We can see the different entities that interact with a typical event-driven solution deployment. These include users as well as applications and messaging as a service infrastructure which includes event backbone, queueing systems, schema registry, API management, governance platform and monitoring components.

We'll be developing the Event-driven solution deployment at the centre of the diagram. We can see that it connects applications to systems and infrastructure. Its users are at least developers, SREs, Kubernetes administrators, architects...

Components for GitOps¶

The following diagram shows the technical components used in a typical event-driven solution production deployment.

components

(the source code of this diagram is a `.drawio format and is in the diagrams folder.)
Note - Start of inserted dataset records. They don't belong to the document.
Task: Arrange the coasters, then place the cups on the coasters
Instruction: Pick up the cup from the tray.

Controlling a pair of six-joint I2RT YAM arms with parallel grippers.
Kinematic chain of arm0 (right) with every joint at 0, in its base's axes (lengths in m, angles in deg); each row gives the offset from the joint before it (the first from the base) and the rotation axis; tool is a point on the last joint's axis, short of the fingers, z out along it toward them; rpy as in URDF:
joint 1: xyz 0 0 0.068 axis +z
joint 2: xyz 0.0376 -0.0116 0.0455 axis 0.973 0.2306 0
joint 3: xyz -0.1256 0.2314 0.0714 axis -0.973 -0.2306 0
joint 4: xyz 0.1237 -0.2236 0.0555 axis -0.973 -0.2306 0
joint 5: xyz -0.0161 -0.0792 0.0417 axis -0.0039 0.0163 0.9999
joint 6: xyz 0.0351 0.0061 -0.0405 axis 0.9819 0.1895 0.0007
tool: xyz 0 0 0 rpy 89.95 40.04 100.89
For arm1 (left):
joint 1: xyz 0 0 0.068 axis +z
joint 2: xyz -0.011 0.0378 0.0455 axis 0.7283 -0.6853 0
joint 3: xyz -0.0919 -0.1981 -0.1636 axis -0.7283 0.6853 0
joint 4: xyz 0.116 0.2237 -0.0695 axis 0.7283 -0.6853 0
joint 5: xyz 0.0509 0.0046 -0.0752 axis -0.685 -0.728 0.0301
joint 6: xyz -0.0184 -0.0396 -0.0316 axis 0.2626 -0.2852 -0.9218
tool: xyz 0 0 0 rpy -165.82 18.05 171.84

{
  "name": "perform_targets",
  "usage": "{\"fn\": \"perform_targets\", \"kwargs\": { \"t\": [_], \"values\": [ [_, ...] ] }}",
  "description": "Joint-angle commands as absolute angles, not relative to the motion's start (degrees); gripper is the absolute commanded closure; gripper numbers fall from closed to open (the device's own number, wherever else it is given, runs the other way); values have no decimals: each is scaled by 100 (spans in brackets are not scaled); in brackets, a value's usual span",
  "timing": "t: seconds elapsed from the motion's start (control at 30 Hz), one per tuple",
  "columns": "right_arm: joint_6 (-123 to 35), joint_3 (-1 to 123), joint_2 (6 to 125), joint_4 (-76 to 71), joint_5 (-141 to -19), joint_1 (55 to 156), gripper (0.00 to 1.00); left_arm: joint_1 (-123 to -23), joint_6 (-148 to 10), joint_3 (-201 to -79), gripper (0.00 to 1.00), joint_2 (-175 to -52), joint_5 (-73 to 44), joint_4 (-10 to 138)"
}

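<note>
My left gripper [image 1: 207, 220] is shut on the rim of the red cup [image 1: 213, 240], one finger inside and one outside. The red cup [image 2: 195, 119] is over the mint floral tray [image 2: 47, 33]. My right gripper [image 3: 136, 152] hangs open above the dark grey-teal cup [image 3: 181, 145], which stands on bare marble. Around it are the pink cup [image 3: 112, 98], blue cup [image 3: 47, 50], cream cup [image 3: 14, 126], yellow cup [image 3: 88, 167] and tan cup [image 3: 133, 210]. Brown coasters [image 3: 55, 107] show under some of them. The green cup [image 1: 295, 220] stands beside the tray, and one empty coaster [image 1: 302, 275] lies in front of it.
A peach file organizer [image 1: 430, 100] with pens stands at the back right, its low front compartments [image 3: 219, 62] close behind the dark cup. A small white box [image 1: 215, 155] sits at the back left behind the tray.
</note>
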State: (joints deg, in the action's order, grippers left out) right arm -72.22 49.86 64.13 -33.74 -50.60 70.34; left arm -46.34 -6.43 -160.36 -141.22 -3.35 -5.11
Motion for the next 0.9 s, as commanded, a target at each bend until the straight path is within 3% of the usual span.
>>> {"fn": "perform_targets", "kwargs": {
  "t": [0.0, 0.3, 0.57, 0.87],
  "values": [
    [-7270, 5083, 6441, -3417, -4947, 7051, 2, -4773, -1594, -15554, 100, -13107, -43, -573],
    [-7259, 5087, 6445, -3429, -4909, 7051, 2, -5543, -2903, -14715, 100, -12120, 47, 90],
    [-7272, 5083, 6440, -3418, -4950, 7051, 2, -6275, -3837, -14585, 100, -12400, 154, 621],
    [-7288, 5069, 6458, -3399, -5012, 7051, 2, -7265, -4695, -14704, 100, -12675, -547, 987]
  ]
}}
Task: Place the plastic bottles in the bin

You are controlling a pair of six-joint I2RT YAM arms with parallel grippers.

The diagram organizes the components according to when they are introduced in system development (earlier or later) and whether they are a relatively high level application-oriented component, or a relatively low level system- oriented component. For example, GitHub is a system component that is fundamental to how we structure the event-driven solution deployment. In contrast, streaming or event-driven applications are higher level components, and requires other components to be deployed prior to them.

The color coding illustrates that blue components are part of the solution, red are part of the GitOps on OpenShift and green components are externals to OpenShit cluster, most likely event if they could be. Kustomize represents way to define deployment, and Sealed secret is a service to manage secrets.

As part of the later components to deploy, we have addressed everything to monitor the solution and the infrastructure.

Here is a brief introduction of those components:

Event-driven applications¶

Those applications are supporting business logic, microservice based, and using Reactive messaging, MQ or Kafka APIs. Those applications provide OpenAPIs to the mobile or web applications but also AsyncAPI when they produce events to Kafka or messages to MQ. OpenAPI and AsyncAPI definitions are managed by API manager and event end-point manager.

Schema definitions are managed by a Schema Registry.

Event-streaming applications¶

Those applications are also supporting business logic, but more with stateful processing using Kafka Stream APIs or different product such as Apache Flink.

Queue manager¶

A queue manager provides queueing services via one of the many MQ APIs. A queue manager hosts the queues that store the messages produced and consumed by connected applications and systems. Queue managers can be connected together via network channels to allow messages to flow between disparate systems and applications on different platforms including on-premise and cloud systems.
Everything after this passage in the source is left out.